騎士たちは子爵令嬢を守るために覚悟を決めたみたいね。一番前に出てたわ。
「来ました! 5頭ですぅ! 無理ですぅ! 」
「そ、そんなっ!? 『探知』 ……まずい……地竜3のバジリスク2だ。お嬢様撤退を! 」
「な、なんでそんなに来るのよ! いくらなんでも多過ぎよ! 」
貴女が呼んだんでしょ馬鹿女!
「あーもうっ! 退くわよ! 覚えてなさい! 次は絶対に狩ってやるんだから! 」
ああ……もう手遅れね。ウンディーネも感知したみたい。転移陣の方からも地竜が来るわ。
「ふえええ! 後ろから急に現れました〜」
こういうのがあるのよこの古代ダンジョンは。稀に急に退路に現れるの。まるで何者かに転移させられたみたいにタイミングよく……本当に起こるのね。長老が昔言っていた通りだわ。

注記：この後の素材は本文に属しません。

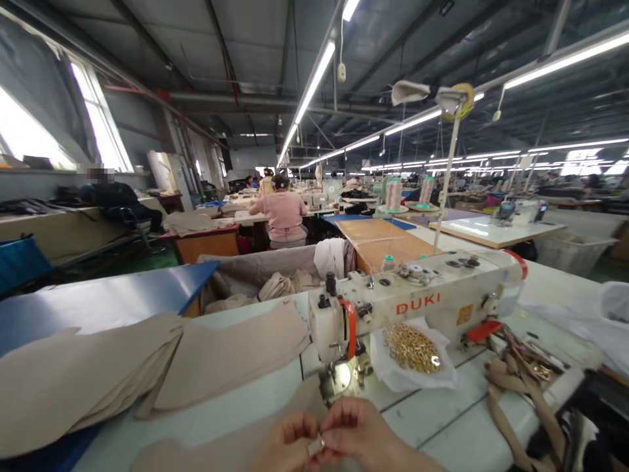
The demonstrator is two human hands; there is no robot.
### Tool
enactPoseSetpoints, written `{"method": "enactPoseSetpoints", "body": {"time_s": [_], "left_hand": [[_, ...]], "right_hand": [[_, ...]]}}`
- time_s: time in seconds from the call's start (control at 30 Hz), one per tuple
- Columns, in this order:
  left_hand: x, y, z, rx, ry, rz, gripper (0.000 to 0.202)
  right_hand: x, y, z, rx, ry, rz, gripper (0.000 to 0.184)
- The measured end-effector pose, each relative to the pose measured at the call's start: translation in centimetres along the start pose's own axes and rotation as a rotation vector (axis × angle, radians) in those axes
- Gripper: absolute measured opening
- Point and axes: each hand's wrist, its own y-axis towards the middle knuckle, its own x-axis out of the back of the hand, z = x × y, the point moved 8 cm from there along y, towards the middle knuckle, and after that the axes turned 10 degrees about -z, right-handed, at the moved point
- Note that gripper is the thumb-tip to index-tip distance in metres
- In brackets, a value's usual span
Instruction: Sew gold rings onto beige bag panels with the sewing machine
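1. The left hand (289, 440) and right hand (356, 429) meet at the bottom edge of the view, just in front of the sewing machine (417, 298). Both have fingers curled in tight, fingertips pinched together on one small metal buckle (316, 446).
2. The buckle is a small, flat, pale metallic piece, clamped between the two hands. It is too small to tell its long axis or which way it points.
3. Under the hands lies a beige fabric piece (230, 446), smooth and matte, spread flat on the pale table (230, 406) in front of the machine's needle area.
4. Left of the sewing machine, a stack of beige cut fabric panels (147, 367) lies fanned out, long, flat and curved at the edges.
5. Just under the machine's arm, a white plastic bag (393, 373) holds a heap of shiny gold metal rings (411, 347).
6. Right of the machine lie tangled beige straps (515, 393) with metal fittings.
7. The machine body is cream, boxy, with red lettering and a red guard.
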Motion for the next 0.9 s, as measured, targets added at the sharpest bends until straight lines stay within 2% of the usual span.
{"method": "enactPoseSetpoints", "body": {"time_s": [0.27,0.37,0.47,0.57,0.77,0.9], "left_hand": [[-1.3,-3.0,-3.1,-0.055,0.082,0.047,0.015],[-1.3,-3.2,-3.5,-0.102,0.171,0.035,0.01],[-1.0,-2.9,-3.7,-0.171,0.237,-0.013,0.008],[-0.8,-2.7,-3.6,-0.205,0.275,-0.026,0.006],[-0.5,-2.6,-3.4,-0.264,0.333,-0.045,0.008],[-0.5,-2.6,-3.7,-0.322,0.272,-0.043,0.016]], "right_hand": [[-0.5,-2.1,3.0,0.127,-0.242,-0.051,0.011],[-1.1,-2.9,3.2,0.165,-0.336,-0.016,0.011],[-1.0,-3.2,3.3,0.201,-0.485,-0.048,0.021],[-0.6,-2.9,3.3,0.2,-0.519,-0.07,0.024],[0.2,-2.7,3.9,0.255,-0.529,-0.056,0.007],[0.8,-2.6,3.9,0.291,-0.455,-0.098,0.008]]}}
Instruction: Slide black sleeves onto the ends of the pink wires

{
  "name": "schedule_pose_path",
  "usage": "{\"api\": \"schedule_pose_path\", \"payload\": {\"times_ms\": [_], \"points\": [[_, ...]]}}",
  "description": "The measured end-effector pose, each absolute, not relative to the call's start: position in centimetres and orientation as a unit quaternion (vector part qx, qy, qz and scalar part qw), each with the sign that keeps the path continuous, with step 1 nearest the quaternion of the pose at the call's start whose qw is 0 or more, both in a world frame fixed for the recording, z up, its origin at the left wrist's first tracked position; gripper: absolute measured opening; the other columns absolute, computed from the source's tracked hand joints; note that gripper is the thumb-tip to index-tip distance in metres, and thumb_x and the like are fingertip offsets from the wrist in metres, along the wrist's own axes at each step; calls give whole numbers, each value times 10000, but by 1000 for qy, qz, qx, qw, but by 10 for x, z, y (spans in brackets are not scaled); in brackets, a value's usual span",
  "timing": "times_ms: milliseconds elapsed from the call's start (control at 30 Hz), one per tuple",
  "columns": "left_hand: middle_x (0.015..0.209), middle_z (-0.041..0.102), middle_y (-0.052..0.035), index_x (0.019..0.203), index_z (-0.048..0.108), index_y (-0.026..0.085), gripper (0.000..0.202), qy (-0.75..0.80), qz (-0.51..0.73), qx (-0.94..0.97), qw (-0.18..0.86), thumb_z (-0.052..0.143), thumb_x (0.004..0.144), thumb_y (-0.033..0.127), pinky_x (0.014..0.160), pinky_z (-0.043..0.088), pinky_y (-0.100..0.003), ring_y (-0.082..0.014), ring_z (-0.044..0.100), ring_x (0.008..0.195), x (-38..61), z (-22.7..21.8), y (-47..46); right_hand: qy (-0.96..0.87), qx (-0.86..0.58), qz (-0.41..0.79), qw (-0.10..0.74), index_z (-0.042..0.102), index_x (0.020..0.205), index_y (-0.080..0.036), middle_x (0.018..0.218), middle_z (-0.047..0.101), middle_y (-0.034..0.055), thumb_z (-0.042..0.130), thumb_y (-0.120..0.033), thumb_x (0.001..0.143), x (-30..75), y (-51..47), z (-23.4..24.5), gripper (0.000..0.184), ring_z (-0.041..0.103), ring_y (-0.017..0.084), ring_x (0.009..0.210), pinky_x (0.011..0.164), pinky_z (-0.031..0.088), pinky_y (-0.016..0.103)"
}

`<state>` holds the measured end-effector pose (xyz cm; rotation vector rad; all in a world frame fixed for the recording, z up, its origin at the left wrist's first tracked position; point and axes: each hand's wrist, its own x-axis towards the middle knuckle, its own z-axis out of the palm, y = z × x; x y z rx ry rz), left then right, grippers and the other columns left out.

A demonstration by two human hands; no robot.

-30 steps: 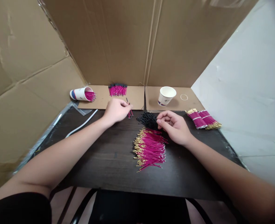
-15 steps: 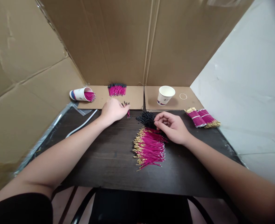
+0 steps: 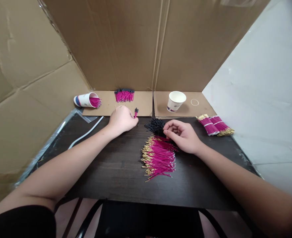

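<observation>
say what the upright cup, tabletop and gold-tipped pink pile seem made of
Upright cup: probably paper, matte, with a thin printed wall.
Tabletop: satin wood or laminate, faint grain showing.
Pink pile: perhaps plastic by even colour; ends glint like metal.

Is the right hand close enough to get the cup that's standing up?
Probably yes. The right hand is in front of the standing cup, and the black pile lies left, so the way looks free.

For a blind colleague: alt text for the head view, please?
Left hand touching a small bunch of black-tipped magenta rods; right hand beside a pile of black pieces. Gold-ended magenta rods lie nearer on a dark table.
</observation>
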<state>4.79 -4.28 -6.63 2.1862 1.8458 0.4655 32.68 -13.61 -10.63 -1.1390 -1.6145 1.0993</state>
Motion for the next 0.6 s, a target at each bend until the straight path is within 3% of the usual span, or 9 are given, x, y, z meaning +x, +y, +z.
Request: {"api": "schedule_pose_path", "payload": {"times_ms": [367, 600], "points": [[707, 779, -103, 610, 812, 252, 180, 614, 199, 749, 149, 821, 788, 278, 890, 585, -510, -312, 740, 764, 41, -68, -32, -649, -456, 436, 425, 726, 993, -200, 793, 712, 39, 794, -435, 962, 327, -134, -106, 246, 656, 177, 690, 631, 512, 325], [670, 764, -90, 684, 851, 212, 210, 678, 228, 678, 171, 822, 831, 360, 823, 587, -432, -277, 723, 723, 24, -34, 6, -656, -458, 431, 418, 725, 987, -204, 771, 709, 35, 785, -451, 969, 329, -131, -108, 255, 645, 177, 680, 624, 508, 324]]}}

「き、騎士たちは前から来る魔物を抑えなさい! 私が逃げるまで時間を稼ぐのよ! 」
子爵令嬢がとんでもないことを叫ぶ。
「冒険者たちも時間を稼ぎなさい! 」
伯爵令嬢も冒険者たちに命令してるわね。令嬢を死なせておめおめ帰ったらどうせ子爵に殺されるものね。
貴族のお抱えになるとはこういうことなのよね。
「何をしてるのよ下等種! 命令よ! 付いてきて私を守りなさい! 」
「……はい」
「黒猫も来なさい! 命令よ! 」
「ケッ……」
「汚兎! モタモタしてないで来なさい! 命令よ! 」
「は、はいぃぃ」
私とシーナとリズは、侯爵令嬢とその取り巻きの2人の令嬢と案内人の冒険者のあとを付いてくるように命令された。命令に逆らえない私たちを退路にいる地竜の囮にするために。